Copy the lines from the start of the records below through the line containing "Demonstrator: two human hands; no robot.", both included, and leave out the pictures.
━━━ RECORDED INFORMATION
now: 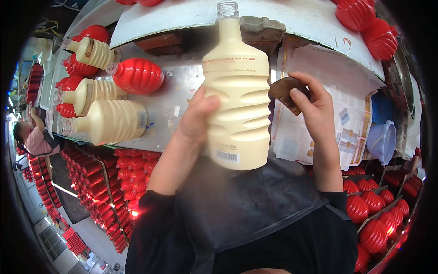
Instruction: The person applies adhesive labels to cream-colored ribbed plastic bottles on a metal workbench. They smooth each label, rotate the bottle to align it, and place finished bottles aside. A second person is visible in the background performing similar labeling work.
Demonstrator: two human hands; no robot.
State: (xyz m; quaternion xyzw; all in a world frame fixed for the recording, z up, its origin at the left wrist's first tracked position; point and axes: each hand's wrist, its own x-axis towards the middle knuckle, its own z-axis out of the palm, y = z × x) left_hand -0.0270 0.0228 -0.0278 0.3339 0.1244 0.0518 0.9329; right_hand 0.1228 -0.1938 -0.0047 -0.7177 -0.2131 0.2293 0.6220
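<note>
A cream-coloured bottle (239,109) with wavy ridges, a clear glass neck and a small label near its base stands upright in front of me. My left hand (195,116) is wrapped around its left side, the thumb across the ridges and the fingers mostly hidden behind. At its right side, my right hand (317,105) pinches a thin, dark brown, curved piece (286,93), like worn sandpaper, between thumb and fingers. The piece's tip is close to the bottle; I cannot tell whether they touch.
Several cream bottles (116,121) and a red ribbed bottle (139,76) lie on the metal table (159,107) at left. A white shelf (301,23) crosses the back. Printed sheets (315,68) and a lilac bucket (381,141) are right. Red bottles (376,233) fill racks below; another person (39,137) is far left.
</note>
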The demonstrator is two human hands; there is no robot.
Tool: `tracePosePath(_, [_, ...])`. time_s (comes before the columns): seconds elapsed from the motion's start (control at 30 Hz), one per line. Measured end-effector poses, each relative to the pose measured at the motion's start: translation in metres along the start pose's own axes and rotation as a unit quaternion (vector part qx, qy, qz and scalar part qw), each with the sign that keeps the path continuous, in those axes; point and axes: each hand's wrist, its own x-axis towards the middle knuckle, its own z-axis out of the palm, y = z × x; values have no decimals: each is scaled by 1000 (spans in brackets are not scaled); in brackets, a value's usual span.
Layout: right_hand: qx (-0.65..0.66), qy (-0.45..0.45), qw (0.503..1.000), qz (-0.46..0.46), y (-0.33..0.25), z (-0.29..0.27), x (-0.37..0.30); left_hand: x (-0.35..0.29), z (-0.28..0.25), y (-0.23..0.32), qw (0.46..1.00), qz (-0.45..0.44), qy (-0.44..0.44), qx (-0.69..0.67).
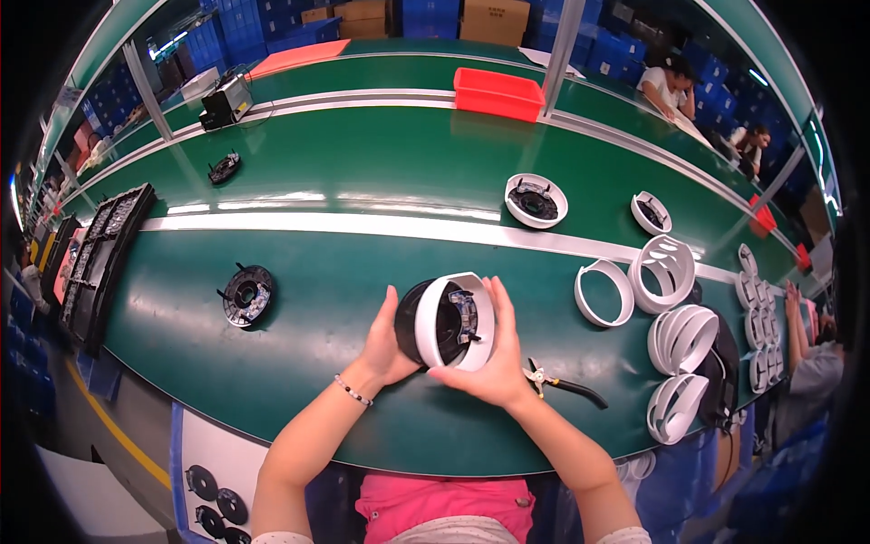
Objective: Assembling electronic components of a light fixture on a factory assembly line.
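Note:
Between my two hands, above the green bench, is a white plastic ring (pixel 427 328) around a round black base (pixel 410 313) with a small circuit board inside. My left hand (pixel 385 349) grips the black base from the left, a beaded bracelet on its wrist. My right hand (pixel 501 363) is wrapped round the right side of the white ring, thumb along its lower rim. Some of the fingers are hidden behind the parts. Right of my right hand lie wire cutters (pixel 566 388) with dark handles. Another black base with a board (pixel 246 295) rests on the bench to the left.
Stacked white rings (pixel 684 340) stand at the right beside a dark bag (pixel 722 381). Fitted ring assemblies (pixel 536 201) sit on the far strip. A black rack (pixel 107 263) is at the left, a red bin (pixel 498 93) at the back. Other people work at right.

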Motion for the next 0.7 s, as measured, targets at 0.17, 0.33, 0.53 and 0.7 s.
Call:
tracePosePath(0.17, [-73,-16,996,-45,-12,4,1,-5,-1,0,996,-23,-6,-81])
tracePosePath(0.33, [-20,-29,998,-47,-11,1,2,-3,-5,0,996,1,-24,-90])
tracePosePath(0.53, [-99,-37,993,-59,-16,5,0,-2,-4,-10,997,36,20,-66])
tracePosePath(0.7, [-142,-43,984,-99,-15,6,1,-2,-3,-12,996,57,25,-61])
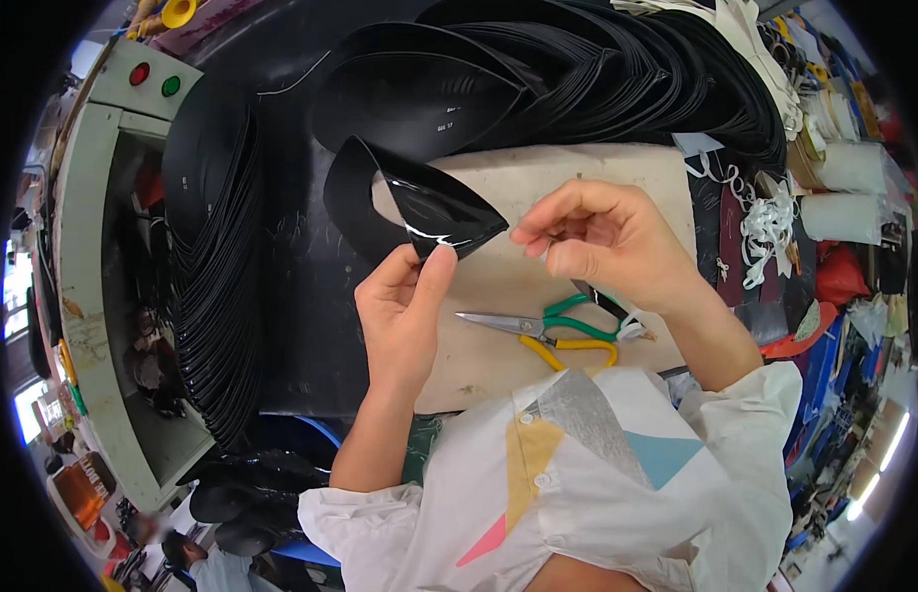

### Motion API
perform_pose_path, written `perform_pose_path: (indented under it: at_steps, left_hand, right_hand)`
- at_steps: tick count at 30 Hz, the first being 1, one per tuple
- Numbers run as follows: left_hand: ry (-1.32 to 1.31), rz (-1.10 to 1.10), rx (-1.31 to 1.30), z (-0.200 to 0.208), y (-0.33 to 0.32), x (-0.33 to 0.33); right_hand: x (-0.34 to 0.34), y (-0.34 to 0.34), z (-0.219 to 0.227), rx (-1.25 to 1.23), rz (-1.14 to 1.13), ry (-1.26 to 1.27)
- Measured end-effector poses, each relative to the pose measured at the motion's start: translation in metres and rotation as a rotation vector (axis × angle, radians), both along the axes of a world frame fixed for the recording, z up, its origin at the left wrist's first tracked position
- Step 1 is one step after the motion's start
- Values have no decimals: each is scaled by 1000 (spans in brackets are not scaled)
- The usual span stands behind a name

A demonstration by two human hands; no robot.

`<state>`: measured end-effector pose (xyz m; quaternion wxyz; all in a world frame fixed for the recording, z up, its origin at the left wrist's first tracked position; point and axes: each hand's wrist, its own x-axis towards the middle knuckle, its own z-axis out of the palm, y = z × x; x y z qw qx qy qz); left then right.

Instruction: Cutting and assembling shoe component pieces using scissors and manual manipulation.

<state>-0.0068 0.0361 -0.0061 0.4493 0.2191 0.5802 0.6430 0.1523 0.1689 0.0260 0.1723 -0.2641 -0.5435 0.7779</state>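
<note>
Crowded workshop: dark bench top (301, 326) carries a pale board (538, 187), with black curved-piece stacks far (597, 69) and left (217, 286), white scrap (765, 222) right. Left hand (400, 316) pinches a glossy black curved piece (420, 207) above the board's far-left part; right hand (607, 242) just right of it, fingertips pinched together, not touching. Scissors, green and yellow handles (548, 331), lie on the board nearer, under the right hand.
</note>
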Motion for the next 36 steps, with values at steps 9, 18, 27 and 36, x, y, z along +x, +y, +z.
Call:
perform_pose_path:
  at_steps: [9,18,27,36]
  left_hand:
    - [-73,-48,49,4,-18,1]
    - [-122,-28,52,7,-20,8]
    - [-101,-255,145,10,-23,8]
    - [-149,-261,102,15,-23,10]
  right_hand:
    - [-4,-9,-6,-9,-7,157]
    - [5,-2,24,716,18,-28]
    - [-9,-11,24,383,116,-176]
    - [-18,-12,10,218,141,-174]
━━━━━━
■ **THE COMPLETED TASK**:
now: 
Instruction: The person applies adhesive labels to cream-colored ribbed plastic bottles on a metal workbench. They smooth each label, rotate the bottle to align it, and place finished bottles aside. A second person is visible in the background performing similar labeling work.
Demonstrator: two human hands; no robot.

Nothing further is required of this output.